In electronic packaging, a chip carrier is typically coupled to a circuit card by a solder interconnect structure that includes a grid array such as a ball grid array (BGA) or a column grid array (CGA). The solder interconnect structure traditionally contained lead. However, a need exists in the elections industry and elsewhere to eliminate the use of lead due to imminent environmental requirements in many countries. The result is a need to develop lead-free solders that can perform as well as the old lead-tin ones. The new alloys making their way into development and manufacturing are all tin-based, and in many cases alloyed with small amounts of copper, silver and/or bismuth.
One essential difference between the lead-free alloys and the lead-tin ones is that lead-free, tin-based alloys are susceptible to the formation of the so-called “tin pest”. This is a phenomenon of very sluggish phase transformation, in which the room temperature beta-tin phase is converted, below 13° C., into alpha-tin. The transformation is accompanied by massive expansion and cracking, and eventually by crumbling. The transformation is extremely slow near 13° C., but it attains a maximum rate around −30° C. to −40° C., where it can be completed within days or weeks. Since it is controlled by nucleation, the process rate is quite unpredictable; however, it certainly constitutes a great risk to any electronic devise that may, over their lifetime, be stored or operated in cold environments. Some alloying metals, such as Bi, Pb and Sb (not Cu and Ag, however), are very effective at suppressing the beta-to-alpha transformation.
Plating is a major manufacturing method of producing C4-type solder balls. While alloy plating of lead-tin alloys is well developed, commercial use of lead-free alloys plating is still in its infancy. Tin alloy baths have exhibited substantial control and aging problems that became exacerbated as additional alloying components such as bismuth are added.
Adding bismuth in a separate step through a bismuth plating method has tended to lead to bismuth deposits that are powdery and very poorly adherent to tin alloys. Accordingly, bismuth deposit can be rinsed or blown away when the structure is removed from the plating bath during routine rinsing and drying operations.
Also, adding bismuth to the solder alloy in a separate plating step is an appealing way to overcome the difficulties of alloy plating. In particular, immersion plating is in principle a desirable process because it is faster, often easier to control, and less expensive process compared to electrodeposition, since many wafers can be processed in one batch and tooling is comparatively simple. However, immersion plating is self-limiting, which is a disadvantage when a relatively thick deposit is needed for the purpose of incorporation into a reflowed connector of specified composition. For example, see Djokic, Electroless Deposition of Metals, Chapter 2, pp 54-55. Modern Aspects of Electrochemistry, No. 35, Kluwer Academics, 2002, which discusses problems with prior immersion or displacement deposition. In particular, such states that the “displacement reaction stops immediately after the reduced metal (more positive metal) covers the surface of the immersed metal (more negative metal). Accordingly, the thickness of the deposited metal is always limited. The time of immersion is particularly critical for achieving a uniform coating layer. Very often, the adhesion of the deposited films is not as good as that of films prepared by electrodeposition or by autocatalytic deposition.”

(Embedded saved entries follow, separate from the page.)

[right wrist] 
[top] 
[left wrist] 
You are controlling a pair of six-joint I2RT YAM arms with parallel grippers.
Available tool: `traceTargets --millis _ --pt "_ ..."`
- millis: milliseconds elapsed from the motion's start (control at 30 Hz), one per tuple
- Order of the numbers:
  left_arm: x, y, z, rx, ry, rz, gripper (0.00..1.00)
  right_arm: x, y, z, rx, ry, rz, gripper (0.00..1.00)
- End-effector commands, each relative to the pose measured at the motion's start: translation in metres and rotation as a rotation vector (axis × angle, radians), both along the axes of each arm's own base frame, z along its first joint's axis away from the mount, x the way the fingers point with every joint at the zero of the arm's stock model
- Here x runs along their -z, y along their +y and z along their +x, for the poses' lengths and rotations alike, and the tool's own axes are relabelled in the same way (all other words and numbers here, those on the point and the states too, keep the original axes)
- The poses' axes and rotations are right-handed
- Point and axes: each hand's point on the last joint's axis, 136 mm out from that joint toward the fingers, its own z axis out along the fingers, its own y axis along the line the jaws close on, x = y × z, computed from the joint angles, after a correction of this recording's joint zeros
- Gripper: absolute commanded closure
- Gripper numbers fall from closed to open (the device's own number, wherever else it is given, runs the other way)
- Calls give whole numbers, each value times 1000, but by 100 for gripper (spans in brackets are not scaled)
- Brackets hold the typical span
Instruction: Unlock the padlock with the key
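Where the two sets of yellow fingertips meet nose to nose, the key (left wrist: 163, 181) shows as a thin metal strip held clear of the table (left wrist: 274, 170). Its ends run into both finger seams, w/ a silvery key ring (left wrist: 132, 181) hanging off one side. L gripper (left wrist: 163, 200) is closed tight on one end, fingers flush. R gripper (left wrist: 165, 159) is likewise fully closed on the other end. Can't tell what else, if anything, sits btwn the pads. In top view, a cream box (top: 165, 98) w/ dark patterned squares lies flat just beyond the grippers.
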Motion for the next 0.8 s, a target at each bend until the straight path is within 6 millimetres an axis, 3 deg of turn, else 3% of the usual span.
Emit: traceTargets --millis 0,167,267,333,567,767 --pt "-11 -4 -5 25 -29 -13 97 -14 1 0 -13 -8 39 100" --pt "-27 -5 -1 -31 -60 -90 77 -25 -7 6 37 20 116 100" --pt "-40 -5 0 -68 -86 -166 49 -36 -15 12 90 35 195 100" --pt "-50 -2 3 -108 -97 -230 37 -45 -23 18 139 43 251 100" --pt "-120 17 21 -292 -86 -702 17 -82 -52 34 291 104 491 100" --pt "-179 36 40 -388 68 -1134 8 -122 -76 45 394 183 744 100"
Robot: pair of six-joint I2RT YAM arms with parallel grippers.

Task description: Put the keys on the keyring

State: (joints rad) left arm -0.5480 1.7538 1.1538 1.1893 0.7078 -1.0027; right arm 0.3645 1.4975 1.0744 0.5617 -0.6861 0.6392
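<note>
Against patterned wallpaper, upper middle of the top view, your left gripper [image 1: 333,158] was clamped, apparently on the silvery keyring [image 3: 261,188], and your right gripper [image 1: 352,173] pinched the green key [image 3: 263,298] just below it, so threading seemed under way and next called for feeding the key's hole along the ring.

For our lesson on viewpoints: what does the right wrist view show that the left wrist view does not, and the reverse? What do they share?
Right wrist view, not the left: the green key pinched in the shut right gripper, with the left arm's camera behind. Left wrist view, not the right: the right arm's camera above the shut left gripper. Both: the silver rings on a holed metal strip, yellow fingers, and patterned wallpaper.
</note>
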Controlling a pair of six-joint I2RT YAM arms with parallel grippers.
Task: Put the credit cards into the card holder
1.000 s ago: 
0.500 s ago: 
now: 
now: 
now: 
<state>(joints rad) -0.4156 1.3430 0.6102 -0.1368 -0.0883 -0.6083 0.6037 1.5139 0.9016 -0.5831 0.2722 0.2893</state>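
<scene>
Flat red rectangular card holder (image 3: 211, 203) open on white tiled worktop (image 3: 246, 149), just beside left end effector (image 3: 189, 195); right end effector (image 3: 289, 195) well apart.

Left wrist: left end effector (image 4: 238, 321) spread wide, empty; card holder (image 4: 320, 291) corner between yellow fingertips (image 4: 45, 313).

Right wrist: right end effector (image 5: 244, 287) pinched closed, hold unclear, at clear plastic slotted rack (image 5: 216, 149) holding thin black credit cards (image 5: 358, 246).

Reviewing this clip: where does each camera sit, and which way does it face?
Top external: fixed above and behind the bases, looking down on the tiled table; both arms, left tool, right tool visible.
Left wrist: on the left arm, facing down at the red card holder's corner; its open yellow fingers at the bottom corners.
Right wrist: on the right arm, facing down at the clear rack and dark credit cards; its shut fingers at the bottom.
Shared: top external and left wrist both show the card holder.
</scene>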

Furthermore, immersion plating often leads to dendritic growth and to porous deposits with mediocre adhesion. This specifically is the case with immersion plating of bismuth on tin out of aqueous acidified bismuth salt solutions. The resulting deposits are easily rubbed off and can even be partly detached by vigorous rinsing. More importantly, since bismuth is prone to hydrolysis in water, the large area of the porous deposit contains a substantial amount of hydroxide, which interferes with solder reflow.